Newport Gardner (born Occramer Marycoo, c. 1746–1826) was an African American singing school master and composer. He was an early proponent of the Back-to-Africa movement.

==Musical career==
Gardner was transported to the colonies as an enslaved person at the age of fourteen, where he was sold to Caleb Gardner, a young merchant in Newport, Rhode Island. After showing an ability to make music, Gardner's wife arranged for Newport to study with a singing master, most likely Andrew Law. In 1791, Gardner won a lottery in which he secured enough money to buy freedom for himself and his family. Gardner rented the upstairs of a house in Newport, Rhode Island, where he started a singing school. He was also a composer and started writing music at eighteen, possibly becoming published as early as 1803 with the song Crooked Shanks from the collection A Number of Original Airs, Duettos and Trios. He also composed the Promise Anthem. Although the music has been lost, the text is still preserved and is based on passages from the Bible (Jeremiah 30:1-3, 10; Mark 7:27-28).

==Church activities==
Gardner was also a prominent member of Newport's religious and educational communities. He served as a deacon in the First Congregational Church and as headmaster at a school for black children. Gardner also helped found the Colored Union Church, Newport's first black church, in 1824. The Congregational Church in Boston ordained him as a deacon the following year.

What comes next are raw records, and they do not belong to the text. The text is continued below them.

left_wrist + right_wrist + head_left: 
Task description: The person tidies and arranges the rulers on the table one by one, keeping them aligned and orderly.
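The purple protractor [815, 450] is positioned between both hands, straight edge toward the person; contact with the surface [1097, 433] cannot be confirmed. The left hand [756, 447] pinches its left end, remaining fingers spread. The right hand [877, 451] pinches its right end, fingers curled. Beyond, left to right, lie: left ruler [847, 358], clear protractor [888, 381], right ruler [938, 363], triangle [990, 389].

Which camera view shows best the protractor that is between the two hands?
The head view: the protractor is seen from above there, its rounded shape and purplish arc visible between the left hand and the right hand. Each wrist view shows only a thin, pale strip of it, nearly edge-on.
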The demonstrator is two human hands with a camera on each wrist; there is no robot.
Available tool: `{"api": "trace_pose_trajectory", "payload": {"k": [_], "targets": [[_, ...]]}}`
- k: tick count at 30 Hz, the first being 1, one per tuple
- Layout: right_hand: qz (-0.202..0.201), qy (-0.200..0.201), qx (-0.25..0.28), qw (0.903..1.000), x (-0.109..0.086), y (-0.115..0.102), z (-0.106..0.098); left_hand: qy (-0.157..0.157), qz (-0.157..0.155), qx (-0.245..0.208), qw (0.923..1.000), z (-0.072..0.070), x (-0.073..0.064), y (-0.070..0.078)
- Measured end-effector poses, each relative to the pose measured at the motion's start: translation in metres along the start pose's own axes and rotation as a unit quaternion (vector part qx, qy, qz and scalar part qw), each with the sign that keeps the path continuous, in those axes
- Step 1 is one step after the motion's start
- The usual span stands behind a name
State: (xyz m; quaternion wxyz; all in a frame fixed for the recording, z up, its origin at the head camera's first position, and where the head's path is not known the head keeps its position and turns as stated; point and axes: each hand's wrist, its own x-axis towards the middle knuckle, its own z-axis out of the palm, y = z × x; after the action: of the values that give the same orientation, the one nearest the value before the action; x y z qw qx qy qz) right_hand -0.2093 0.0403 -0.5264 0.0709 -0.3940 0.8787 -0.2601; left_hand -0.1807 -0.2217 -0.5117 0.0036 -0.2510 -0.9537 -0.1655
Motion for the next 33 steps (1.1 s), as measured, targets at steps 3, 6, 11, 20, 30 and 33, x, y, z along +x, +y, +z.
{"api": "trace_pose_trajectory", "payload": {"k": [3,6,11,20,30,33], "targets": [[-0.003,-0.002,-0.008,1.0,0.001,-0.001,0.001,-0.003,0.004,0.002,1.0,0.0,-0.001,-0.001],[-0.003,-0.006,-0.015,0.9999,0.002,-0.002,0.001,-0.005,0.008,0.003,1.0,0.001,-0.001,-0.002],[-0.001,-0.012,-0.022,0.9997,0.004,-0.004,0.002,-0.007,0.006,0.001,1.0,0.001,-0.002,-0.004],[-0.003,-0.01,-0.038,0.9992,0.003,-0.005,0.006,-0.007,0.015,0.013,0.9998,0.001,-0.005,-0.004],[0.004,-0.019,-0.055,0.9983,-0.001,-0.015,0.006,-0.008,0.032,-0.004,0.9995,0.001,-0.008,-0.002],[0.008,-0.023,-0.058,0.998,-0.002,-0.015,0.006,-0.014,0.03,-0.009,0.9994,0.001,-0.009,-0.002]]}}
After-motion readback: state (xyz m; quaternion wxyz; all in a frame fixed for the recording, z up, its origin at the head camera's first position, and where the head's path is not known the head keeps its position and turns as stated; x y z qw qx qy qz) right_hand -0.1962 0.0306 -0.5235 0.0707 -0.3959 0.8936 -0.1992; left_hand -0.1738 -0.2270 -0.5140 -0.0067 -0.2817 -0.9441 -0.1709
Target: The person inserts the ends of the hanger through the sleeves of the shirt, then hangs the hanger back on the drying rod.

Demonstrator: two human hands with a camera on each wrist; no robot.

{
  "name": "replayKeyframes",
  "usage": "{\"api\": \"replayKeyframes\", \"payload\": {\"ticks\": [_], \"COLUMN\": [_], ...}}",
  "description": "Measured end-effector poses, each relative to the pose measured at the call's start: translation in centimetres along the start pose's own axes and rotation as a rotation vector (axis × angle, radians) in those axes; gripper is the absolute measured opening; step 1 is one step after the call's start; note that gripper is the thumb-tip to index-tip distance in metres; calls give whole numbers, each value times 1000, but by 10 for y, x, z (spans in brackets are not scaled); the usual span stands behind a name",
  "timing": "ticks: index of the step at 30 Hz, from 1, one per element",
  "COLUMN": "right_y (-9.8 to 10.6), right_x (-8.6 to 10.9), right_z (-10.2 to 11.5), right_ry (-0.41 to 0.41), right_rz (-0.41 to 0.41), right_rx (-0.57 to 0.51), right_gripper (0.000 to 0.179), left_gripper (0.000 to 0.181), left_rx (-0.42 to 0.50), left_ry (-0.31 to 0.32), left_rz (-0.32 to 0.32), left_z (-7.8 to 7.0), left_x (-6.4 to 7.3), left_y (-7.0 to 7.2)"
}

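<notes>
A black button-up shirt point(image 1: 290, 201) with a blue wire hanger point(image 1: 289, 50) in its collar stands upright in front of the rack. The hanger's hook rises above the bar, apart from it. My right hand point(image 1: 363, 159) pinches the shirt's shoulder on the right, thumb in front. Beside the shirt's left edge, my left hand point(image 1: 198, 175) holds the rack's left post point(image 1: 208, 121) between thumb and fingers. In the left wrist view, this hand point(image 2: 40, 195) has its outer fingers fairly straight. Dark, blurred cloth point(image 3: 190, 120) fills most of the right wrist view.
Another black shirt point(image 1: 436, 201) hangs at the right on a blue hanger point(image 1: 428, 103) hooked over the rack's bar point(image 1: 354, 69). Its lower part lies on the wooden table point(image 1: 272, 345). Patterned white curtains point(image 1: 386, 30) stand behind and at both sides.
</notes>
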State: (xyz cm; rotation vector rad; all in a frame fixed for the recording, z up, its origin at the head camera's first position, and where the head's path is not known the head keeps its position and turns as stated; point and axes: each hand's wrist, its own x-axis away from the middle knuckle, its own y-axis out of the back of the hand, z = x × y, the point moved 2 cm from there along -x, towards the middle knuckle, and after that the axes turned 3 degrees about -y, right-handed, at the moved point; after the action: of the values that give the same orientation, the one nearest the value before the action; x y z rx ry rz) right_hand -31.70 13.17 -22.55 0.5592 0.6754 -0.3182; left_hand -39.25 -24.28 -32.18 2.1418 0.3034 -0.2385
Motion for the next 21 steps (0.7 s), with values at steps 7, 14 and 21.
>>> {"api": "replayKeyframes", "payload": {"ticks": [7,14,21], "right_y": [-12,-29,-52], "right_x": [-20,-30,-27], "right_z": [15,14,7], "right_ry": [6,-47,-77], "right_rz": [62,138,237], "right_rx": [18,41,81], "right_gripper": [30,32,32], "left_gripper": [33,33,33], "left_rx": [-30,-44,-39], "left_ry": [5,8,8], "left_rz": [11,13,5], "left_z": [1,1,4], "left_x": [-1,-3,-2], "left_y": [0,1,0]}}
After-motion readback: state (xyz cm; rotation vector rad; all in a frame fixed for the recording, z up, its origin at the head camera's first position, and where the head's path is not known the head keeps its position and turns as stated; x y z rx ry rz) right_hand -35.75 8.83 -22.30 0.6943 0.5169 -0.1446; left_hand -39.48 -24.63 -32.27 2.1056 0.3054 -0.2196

Gardner was also influenced by the writings and preachings of Sarah Osborn who also attended First Congregational Church, as stated in his last letter before his death.

Gardner was also a founder and early member of the Free African Union Society in Newport, the first African benefit society in the United States.

==Return to Africa and death==
In January 1826 at the age of 80, Gardner sailed from Boston on the brig Vine with 31 fellow Africans to Liberia. The ship made it to Liberia. Still, many in the party, including Gardner, fell ill with fever and died within a year. Gardner was buried, as he had always wished, in Africa.